# [Assigned task]
Go through the material below and return each line with the string "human" in it.
┌─ Dataset entries
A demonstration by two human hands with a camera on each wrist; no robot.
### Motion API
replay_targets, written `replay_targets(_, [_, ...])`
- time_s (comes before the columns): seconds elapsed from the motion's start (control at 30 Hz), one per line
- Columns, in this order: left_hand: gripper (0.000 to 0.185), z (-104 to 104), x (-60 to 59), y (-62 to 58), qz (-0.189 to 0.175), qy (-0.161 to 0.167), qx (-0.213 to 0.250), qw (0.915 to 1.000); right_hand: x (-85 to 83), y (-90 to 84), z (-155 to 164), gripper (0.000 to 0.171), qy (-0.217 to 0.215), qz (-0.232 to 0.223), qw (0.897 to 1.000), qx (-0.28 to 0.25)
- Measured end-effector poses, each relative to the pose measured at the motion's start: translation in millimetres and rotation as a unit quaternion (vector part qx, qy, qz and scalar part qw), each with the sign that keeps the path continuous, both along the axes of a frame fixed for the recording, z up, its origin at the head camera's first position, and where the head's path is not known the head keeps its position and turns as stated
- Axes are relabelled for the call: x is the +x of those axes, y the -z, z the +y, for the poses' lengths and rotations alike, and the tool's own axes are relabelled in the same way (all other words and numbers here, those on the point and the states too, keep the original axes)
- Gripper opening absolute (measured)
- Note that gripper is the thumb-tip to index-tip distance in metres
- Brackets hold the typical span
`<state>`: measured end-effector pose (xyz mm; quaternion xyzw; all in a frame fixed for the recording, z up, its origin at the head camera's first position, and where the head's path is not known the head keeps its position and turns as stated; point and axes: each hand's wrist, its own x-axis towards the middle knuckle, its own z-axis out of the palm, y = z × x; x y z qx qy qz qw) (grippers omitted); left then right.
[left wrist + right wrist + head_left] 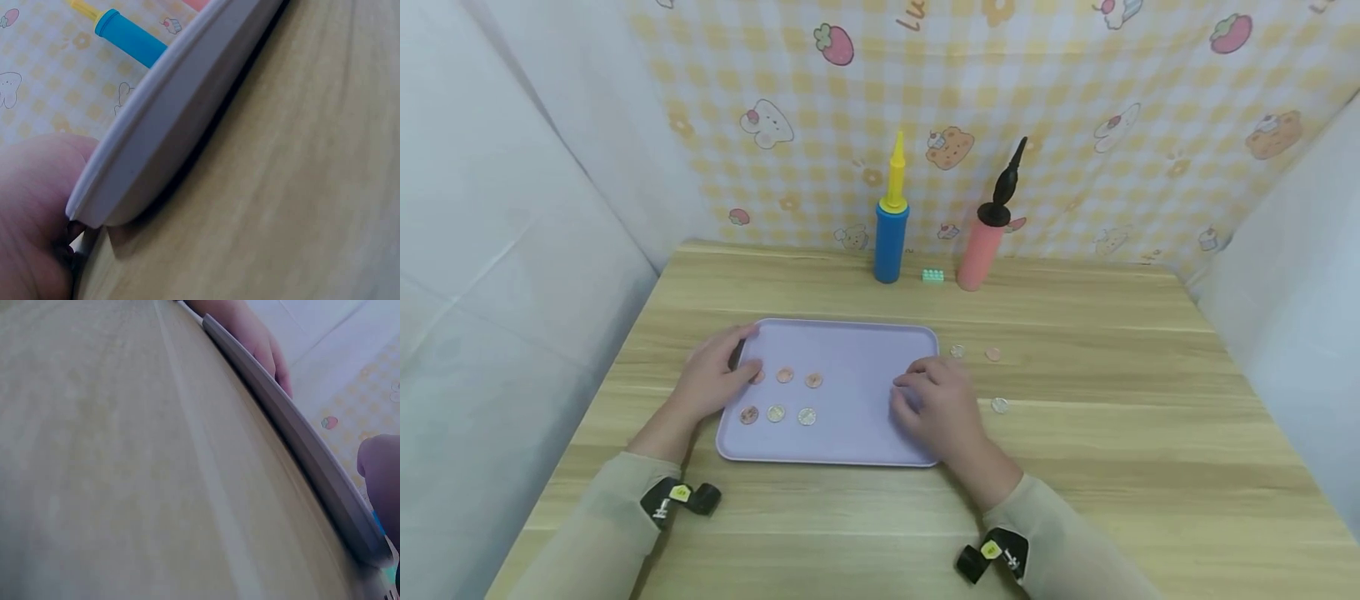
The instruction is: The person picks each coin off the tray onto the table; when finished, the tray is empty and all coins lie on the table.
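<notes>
The left hand (713,379) is gripping the tray (857,433) at its nine o'clock rim, thumb lying over the edge beside six coins (778,396). The right hand (936,408) is resting at the three o'clock rim, fingers curled on the tray; three more coins (998,406) are lying on the counter (1075,467) toward two o'clock.

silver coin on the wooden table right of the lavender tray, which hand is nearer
Right. The right hand rests on the lavender plastic tray's right end, beside the silver coin; the left hand is at the far left edge.
</notes>
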<state>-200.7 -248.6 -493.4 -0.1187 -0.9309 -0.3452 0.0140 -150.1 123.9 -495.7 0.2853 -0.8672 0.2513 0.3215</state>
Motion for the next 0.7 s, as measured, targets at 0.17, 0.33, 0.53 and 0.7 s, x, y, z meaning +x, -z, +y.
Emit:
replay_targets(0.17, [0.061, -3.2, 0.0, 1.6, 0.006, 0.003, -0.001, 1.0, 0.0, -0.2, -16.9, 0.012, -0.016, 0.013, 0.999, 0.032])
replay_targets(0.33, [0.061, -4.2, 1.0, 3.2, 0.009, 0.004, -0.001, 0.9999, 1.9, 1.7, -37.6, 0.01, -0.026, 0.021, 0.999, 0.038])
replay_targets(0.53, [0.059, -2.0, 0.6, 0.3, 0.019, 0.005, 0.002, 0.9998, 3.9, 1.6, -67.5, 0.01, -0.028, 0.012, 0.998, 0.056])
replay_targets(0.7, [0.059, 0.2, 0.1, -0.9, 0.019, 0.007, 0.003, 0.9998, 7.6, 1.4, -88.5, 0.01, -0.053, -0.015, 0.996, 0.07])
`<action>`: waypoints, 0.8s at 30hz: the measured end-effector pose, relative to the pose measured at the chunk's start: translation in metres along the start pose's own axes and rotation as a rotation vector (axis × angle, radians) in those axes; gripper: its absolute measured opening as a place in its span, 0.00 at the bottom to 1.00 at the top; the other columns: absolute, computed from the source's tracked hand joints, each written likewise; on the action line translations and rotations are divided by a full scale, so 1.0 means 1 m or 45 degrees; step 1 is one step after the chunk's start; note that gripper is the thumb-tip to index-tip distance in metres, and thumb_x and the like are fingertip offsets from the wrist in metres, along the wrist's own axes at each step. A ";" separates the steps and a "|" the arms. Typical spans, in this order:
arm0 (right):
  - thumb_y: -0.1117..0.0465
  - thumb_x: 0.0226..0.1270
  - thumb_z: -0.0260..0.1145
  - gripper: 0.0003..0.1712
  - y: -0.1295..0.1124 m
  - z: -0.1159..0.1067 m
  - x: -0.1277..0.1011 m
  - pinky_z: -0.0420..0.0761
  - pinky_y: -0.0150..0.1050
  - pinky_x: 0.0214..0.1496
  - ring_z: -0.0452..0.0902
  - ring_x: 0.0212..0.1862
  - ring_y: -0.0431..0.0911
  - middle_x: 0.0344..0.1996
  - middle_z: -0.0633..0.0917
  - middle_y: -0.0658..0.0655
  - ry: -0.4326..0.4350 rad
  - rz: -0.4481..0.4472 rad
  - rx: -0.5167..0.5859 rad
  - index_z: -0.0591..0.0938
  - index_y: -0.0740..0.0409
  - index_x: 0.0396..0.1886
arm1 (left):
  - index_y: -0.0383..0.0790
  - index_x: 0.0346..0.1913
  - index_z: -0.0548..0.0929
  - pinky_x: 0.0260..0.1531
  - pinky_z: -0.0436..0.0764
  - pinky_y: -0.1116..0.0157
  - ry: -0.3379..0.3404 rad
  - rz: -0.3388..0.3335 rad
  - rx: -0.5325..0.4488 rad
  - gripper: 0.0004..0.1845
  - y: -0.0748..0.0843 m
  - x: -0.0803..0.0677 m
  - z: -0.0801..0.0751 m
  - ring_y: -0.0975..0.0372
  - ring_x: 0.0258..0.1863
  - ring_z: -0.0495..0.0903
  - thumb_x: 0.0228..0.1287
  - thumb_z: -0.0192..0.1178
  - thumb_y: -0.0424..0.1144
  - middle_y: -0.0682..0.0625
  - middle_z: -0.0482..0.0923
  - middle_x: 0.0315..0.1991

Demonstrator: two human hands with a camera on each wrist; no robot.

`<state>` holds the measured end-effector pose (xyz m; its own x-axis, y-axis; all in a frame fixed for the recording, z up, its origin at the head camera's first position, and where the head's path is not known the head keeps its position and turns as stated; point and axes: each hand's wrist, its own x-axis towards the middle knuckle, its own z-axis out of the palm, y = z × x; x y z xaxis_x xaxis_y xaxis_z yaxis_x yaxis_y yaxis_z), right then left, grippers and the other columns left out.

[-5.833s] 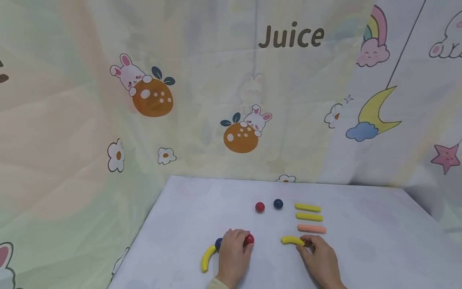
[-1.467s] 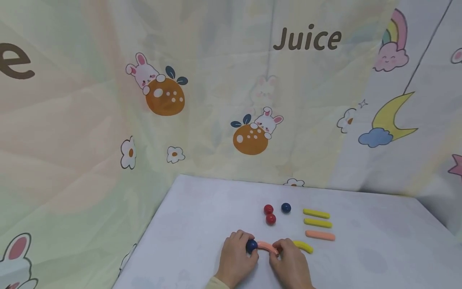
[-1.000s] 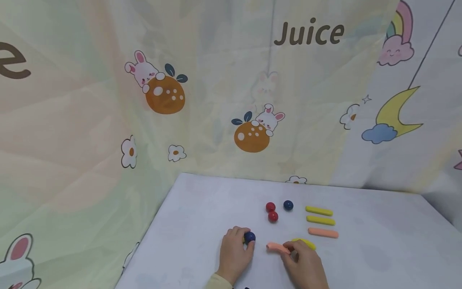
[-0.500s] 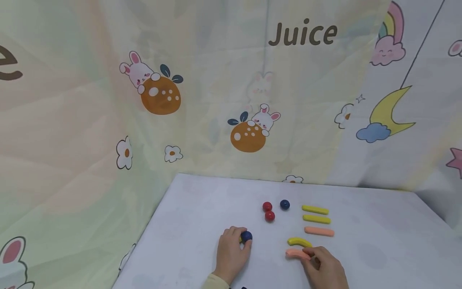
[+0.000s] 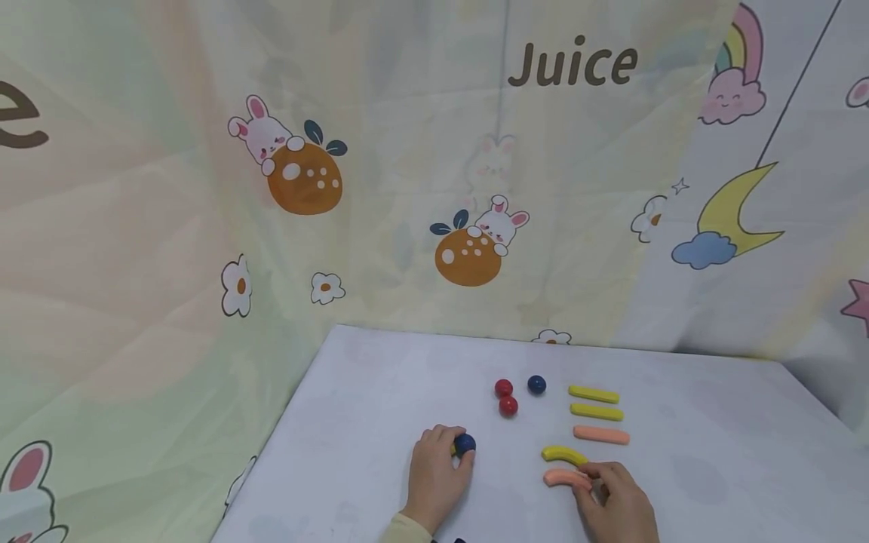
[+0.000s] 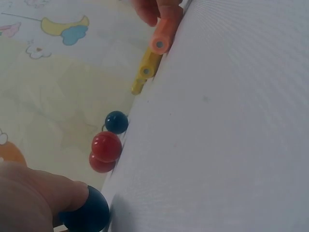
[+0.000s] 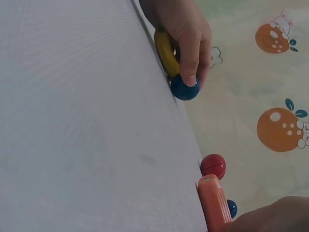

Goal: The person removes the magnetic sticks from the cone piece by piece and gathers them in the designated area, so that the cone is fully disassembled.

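Orange curved stick (image 5: 562, 477), smooth and rounded with a hole in its end, on the white table (image 5: 713, 467) below a yellow curved stick (image 5: 563, 454), pinched by right hand (image 5: 618, 505), left hand (image 5: 434, 483) gripping a dark blue ball (image 5: 465, 443).

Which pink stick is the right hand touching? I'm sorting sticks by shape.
The curved pink stick nearest the person, at the right hand; the straight pink stick lies untouched farther back.
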<state>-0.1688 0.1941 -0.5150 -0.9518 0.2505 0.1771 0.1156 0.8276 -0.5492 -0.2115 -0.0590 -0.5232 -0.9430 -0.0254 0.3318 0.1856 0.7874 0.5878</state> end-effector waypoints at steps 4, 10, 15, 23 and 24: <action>0.53 0.56 0.75 0.16 -0.008 0.001 -0.004 0.72 0.36 0.31 0.71 0.31 0.45 0.35 0.80 0.53 0.088 0.021 0.032 0.85 0.57 0.40 | 0.49 0.49 0.83 0.45 0.76 0.60 -0.132 0.040 -0.094 0.16 0.001 -0.001 0.000 0.65 0.44 0.74 0.58 0.69 0.45 0.60 0.78 0.41; 0.64 0.54 0.74 0.08 -0.034 0.010 -0.016 0.72 0.30 0.28 0.69 0.28 0.36 0.30 0.79 0.43 0.182 -0.159 0.134 0.84 0.46 0.29 | 0.49 0.56 0.82 0.50 0.74 0.62 -0.408 0.249 -0.268 0.19 0.002 -0.002 -0.001 0.67 0.46 0.73 0.62 0.62 0.33 0.63 0.79 0.45; 0.64 0.53 0.75 0.13 -0.057 0.021 -0.024 0.69 0.29 0.27 0.67 0.28 0.34 0.36 0.79 0.43 -0.001 -0.260 0.164 0.84 0.46 0.38 | 0.47 0.56 0.83 0.48 0.75 0.66 -0.435 0.367 -0.298 0.18 0.001 -0.004 -0.002 0.71 0.44 0.75 0.63 0.62 0.31 0.62 0.82 0.46; 0.59 0.54 0.76 0.21 -0.082 0.036 -0.026 0.78 0.30 0.38 0.72 0.37 0.36 0.46 0.80 0.44 -0.193 -0.250 0.156 0.81 0.47 0.48 | 0.47 0.57 0.82 0.48 0.75 0.69 -0.467 0.373 -0.313 0.19 0.002 -0.005 -0.001 0.73 0.42 0.74 0.63 0.65 0.36 0.65 0.82 0.46; 0.59 0.54 0.76 0.21 -0.083 0.037 -0.026 0.78 0.31 0.39 0.72 0.37 0.36 0.46 0.80 0.44 -0.191 -0.233 0.148 0.81 0.47 0.48 | 0.47 0.58 0.82 0.48 0.75 0.69 -0.458 0.377 -0.303 0.19 0.002 -0.005 0.000 0.73 0.42 0.74 0.63 0.66 0.36 0.64 0.82 0.46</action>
<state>-0.1644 0.0997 -0.5045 -0.9863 0.0171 0.1638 -0.0879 0.7867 -0.6111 -0.2061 -0.0576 -0.5234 -0.8681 0.4233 0.2594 0.4769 0.5660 0.6724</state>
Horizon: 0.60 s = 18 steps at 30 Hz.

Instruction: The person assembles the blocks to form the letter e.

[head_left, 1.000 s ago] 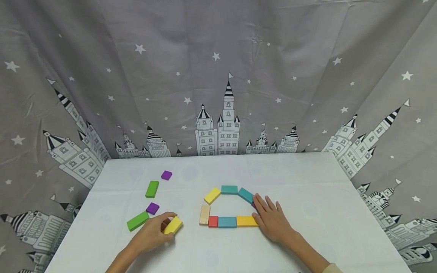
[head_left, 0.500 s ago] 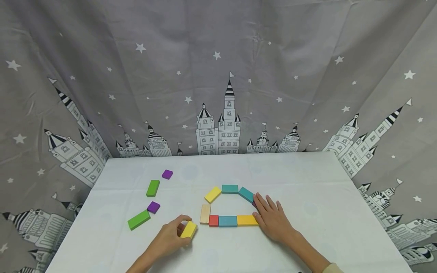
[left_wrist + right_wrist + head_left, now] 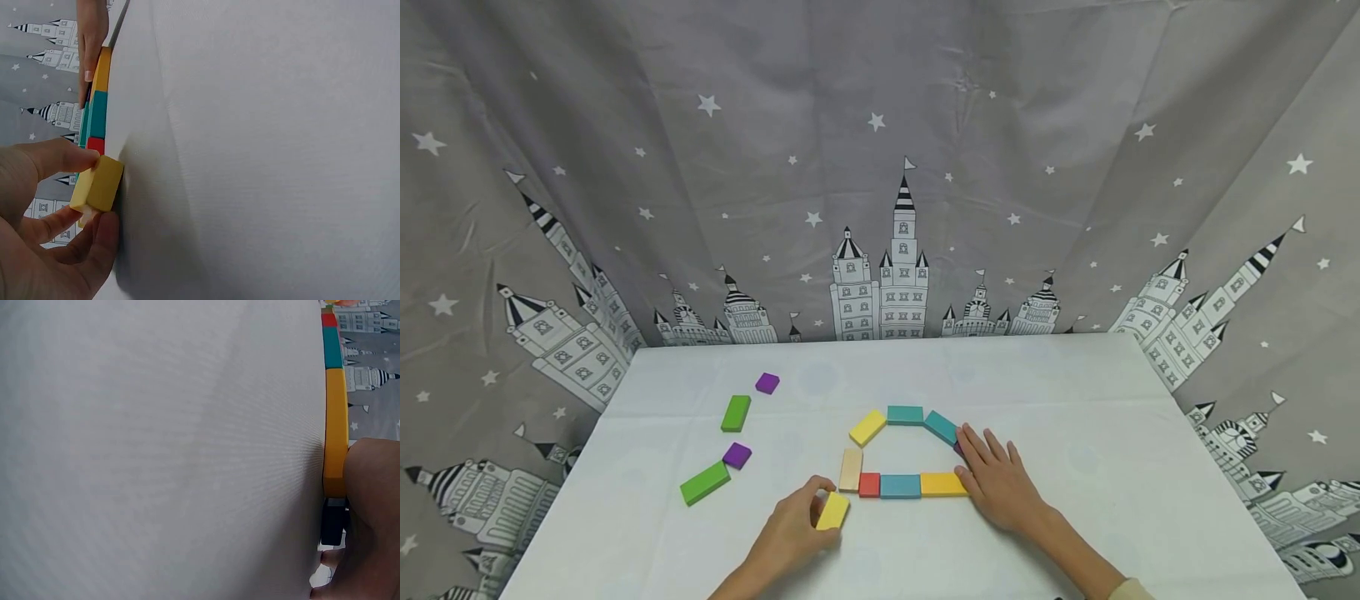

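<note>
My left hand [image 3: 797, 525] pinches a yellow block [image 3: 832, 511] between thumb and fingers on the white table [image 3: 1075, 417], just below the wooden block [image 3: 851, 469]; the left wrist view shows the yellow block [image 3: 98, 184] held the same way. A ring of flat blocks lies mid-table: wooden, red [image 3: 868, 485], teal [image 3: 899, 487], orange-yellow [image 3: 943, 484], teal [image 3: 940, 427], teal [image 3: 905, 415] and yellow [image 3: 867, 427]. My right hand [image 3: 996, 479] rests flat, fingers straight, against the ring's right end, touching the orange-yellow block [image 3: 335, 425] and covering a dark purple block [image 3: 333, 520].
Loose blocks lie at the left: two green ones [image 3: 735, 413] [image 3: 704, 483] and two purple ones [image 3: 767, 383] [image 3: 737, 455]. A grey curtain [image 3: 880, 167] with castles and stars hangs behind and beside the table.
My left hand has carried the yellow block rightward from near the green block to just below the wooden block. The right hand has stayed put.
</note>
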Each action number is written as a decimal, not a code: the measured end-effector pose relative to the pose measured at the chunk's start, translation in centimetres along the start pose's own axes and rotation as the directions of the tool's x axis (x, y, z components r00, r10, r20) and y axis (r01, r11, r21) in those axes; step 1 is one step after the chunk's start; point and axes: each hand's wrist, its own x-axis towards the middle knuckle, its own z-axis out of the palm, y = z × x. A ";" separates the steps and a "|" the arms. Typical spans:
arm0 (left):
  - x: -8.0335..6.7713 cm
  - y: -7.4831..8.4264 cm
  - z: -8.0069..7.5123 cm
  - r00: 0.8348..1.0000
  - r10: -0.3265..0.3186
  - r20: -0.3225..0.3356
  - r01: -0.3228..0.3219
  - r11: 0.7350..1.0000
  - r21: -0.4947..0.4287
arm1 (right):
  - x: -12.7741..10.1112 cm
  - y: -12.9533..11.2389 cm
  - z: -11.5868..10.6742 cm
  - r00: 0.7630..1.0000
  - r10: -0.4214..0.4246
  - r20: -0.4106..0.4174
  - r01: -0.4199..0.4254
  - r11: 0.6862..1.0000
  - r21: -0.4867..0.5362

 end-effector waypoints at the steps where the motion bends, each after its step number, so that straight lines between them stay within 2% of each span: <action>1: 0.0 0.0 0.0 1.000 0.001 0.001 -0.001 1.000 -0.005 | 0.0 0.0 0.0 1.000 -0.002 -0.001 0.002 1.000 -0.001; 11: -0.1 -0.1 -0.1 0.999 -0.026 0.027 0.029 0.994 -0.107 | 0.0 0.0 0.0 1.000 -0.004 -0.008 0.004 1.000 -0.003; 18: -0.1 0.1 0.2 0.999 -0.054 0.008 0.054 0.992 -0.117 | 0.0 -0.1 0.0 1.000 0.002 0.000 -0.002 1.000 0.006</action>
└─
# [Response below]
A demonstration by two human hands with a camera on each wrist; no robot.
Demonstrator: two human hands with a camera on each wrist; no robot.

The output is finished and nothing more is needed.